What the task asks: Could you transcribe all of the data word for word?

Dataset extract section start

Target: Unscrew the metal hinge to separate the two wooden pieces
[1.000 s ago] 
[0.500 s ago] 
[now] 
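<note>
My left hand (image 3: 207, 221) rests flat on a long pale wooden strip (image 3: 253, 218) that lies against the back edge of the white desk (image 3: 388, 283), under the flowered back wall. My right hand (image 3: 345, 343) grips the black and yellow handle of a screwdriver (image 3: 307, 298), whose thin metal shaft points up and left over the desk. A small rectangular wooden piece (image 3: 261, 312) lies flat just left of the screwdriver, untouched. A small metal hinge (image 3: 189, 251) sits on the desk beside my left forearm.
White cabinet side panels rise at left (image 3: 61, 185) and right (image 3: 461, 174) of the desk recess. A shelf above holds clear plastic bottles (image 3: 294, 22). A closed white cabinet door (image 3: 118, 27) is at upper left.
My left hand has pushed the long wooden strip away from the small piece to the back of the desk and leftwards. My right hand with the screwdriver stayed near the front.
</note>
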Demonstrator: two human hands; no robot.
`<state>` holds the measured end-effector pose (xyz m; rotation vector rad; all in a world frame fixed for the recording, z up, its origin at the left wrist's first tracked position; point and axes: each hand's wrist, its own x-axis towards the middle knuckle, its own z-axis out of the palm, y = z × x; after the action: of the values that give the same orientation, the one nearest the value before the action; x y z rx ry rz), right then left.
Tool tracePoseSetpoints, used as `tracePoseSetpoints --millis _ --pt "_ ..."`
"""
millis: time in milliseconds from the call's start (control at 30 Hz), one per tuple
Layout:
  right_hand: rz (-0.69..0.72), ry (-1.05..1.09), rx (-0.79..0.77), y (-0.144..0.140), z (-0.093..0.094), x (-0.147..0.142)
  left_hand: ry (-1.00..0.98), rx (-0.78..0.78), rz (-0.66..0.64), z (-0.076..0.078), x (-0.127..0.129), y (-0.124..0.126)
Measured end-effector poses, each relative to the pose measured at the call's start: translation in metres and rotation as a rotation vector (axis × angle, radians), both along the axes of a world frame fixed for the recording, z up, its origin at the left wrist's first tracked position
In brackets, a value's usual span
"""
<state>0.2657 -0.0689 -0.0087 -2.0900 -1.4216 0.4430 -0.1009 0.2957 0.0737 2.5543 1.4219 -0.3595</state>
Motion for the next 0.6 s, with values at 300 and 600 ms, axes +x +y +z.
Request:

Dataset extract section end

Exercise response:
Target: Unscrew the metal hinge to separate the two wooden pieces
[1.000 s ago] 
[0.500 s ago] 
[now] 
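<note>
My left hand (image 3: 207, 221) rests flat on a long pale wooden strip (image 3: 253, 218) that lies against the back edge of the white desk (image 3: 388, 283), under the flowered back wall. My right hand (image 3: 345, 343) grips the black and yellow handle of a screwdriver (image 3: 307, 298), whose thin metal shaft points up and left over the desk. A small rectangular wooden piece (image 3: 261, 312) lies flat just left of the screwdriver, untouched. A small metal hinge (image 3: 189, 251) sits on the desk beside my left forearm.
White cabinet side panels rise at left (image 3: 61, 185) and right (image 3: 461, 174) of the desk recess. A shelf above holds clear plastic bottles (image 3: 294, 22). A closed white cabinet door (image 3: 118, 27) is at upper left.
My left hand has pushed the long wooden strip away from the small piece to the back of the desk and leftwards. My right hand with the screwdriver stayed near the front.
</note>
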Demonstrator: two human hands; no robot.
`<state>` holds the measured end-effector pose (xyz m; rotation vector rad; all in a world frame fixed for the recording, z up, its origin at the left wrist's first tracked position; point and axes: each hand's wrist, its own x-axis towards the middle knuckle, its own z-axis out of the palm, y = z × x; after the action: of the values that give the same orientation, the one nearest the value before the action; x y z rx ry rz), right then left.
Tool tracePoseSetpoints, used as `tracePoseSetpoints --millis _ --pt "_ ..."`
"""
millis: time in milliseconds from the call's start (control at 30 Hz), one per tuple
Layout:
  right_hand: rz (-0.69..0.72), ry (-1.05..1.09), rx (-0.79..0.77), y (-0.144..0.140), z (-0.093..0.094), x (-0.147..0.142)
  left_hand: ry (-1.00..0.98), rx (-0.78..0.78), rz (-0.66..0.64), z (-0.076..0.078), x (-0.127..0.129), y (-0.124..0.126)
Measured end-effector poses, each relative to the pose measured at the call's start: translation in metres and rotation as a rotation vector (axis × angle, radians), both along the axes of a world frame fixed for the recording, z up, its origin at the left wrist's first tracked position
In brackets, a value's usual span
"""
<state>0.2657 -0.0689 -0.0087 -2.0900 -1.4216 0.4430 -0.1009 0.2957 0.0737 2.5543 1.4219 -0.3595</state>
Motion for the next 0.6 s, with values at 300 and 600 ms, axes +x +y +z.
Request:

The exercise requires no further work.